**What you will do:**
All that should come back is the lines of the data below from the one containing "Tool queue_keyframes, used" to the one containing "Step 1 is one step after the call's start", inclusive, exactly as they stand.
• • •
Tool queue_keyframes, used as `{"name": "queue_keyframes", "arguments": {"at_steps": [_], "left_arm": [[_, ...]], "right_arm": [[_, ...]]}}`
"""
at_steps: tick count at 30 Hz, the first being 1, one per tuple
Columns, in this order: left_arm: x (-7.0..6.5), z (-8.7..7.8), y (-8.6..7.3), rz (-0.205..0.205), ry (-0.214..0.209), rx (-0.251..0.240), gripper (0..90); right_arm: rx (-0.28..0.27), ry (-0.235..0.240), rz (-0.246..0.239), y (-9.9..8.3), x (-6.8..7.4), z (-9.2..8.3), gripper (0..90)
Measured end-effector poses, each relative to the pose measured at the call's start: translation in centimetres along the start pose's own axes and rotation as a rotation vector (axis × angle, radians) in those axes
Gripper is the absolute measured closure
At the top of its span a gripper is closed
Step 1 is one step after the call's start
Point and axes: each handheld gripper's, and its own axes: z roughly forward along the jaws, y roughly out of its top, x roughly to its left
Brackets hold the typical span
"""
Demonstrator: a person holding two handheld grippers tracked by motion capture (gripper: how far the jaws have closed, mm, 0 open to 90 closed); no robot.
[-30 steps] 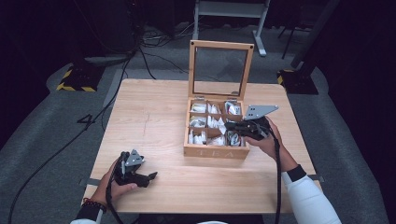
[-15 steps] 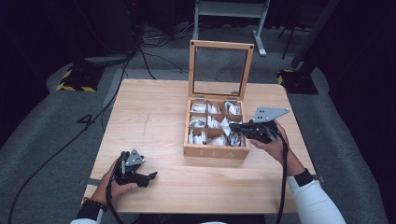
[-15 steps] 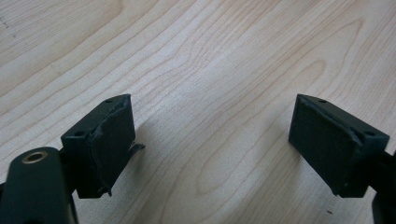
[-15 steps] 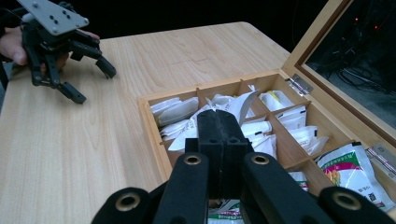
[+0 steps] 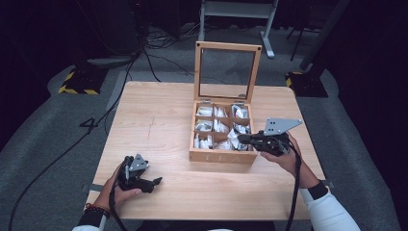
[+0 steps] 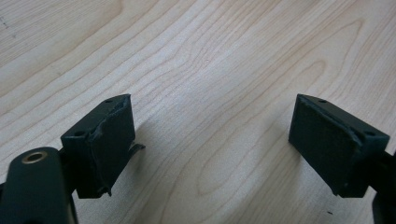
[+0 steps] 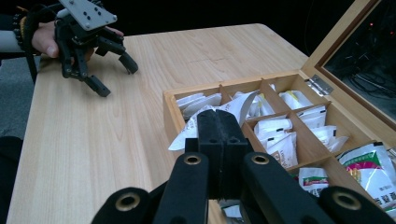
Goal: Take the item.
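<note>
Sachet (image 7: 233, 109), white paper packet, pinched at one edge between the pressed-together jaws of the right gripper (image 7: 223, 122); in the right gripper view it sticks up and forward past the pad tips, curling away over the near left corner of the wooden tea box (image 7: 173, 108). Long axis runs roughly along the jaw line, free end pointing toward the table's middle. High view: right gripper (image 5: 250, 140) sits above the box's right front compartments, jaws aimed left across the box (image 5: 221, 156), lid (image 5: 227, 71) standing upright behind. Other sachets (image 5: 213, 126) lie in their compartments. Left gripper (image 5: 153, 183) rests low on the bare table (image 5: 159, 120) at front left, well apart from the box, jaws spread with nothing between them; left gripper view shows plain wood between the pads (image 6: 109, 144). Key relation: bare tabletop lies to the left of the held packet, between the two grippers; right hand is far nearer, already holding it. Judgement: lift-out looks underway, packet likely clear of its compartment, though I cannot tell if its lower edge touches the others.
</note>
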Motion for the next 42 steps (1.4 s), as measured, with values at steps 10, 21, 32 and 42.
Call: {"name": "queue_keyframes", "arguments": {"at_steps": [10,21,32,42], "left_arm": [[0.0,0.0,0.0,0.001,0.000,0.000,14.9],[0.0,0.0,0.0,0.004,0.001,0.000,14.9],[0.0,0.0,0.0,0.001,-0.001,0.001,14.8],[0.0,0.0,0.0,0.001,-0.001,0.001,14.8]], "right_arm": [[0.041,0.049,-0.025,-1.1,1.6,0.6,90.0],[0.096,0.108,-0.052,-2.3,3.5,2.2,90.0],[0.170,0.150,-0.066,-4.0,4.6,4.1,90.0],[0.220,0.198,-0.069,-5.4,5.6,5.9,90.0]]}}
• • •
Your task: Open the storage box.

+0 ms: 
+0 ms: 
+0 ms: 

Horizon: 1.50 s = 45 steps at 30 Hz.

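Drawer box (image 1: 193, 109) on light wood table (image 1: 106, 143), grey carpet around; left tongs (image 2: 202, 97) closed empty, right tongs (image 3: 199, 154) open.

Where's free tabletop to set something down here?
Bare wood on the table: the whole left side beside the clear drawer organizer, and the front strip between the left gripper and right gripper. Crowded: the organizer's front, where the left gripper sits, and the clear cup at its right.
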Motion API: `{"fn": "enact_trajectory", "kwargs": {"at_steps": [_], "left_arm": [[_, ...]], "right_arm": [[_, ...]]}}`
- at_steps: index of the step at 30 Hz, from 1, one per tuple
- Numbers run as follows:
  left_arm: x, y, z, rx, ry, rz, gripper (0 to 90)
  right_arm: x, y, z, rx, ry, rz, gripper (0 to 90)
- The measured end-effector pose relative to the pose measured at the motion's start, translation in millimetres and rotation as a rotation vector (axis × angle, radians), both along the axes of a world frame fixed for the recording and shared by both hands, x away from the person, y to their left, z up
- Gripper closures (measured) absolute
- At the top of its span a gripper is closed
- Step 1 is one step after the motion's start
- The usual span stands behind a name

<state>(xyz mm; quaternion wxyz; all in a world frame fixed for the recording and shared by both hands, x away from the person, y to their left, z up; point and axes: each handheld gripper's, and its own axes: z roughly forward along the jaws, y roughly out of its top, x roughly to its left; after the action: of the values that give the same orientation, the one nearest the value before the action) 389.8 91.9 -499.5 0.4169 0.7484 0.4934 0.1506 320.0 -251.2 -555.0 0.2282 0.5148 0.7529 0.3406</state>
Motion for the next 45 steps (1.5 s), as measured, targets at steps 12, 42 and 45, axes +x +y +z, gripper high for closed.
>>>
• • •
**Answer to this task:**
Tool queue_keyframes, used as `{"name": "queue_keyframes", "arguments": {"at_steps": [_], "left_arm": [[_, ...]], "right_arm": [[_, ...]]}}`
"""
at_steps: tick count at 30 Hz, the first being 1, one per tuple
Columns, in this order: left_arm: x (-7.0..6.5), z (-8.7..7.8), y (-8.6..7.3), rz (-0.205..0.205), ry (-0.214..0.209), rx (-0.251..0.240), gripper (0..90); right_arm: rx (-0.28..0.27), ry (-0.235..0.240), rz (-0.246..0.239), y (-9.9..8.3), x (-6.8..7.4), z (-9.2..8.3), gripper (0..90)
Measured end-effector poses, each relative to the pose measured at the call's start: translation in centimetres along the start pose's own axes and rotation as a rotation vector (axis × angle, radians) in those axes
Gripper is the absolute measured closure
At the top of its span a gripper is closed
Step 1 is one step after the call's start

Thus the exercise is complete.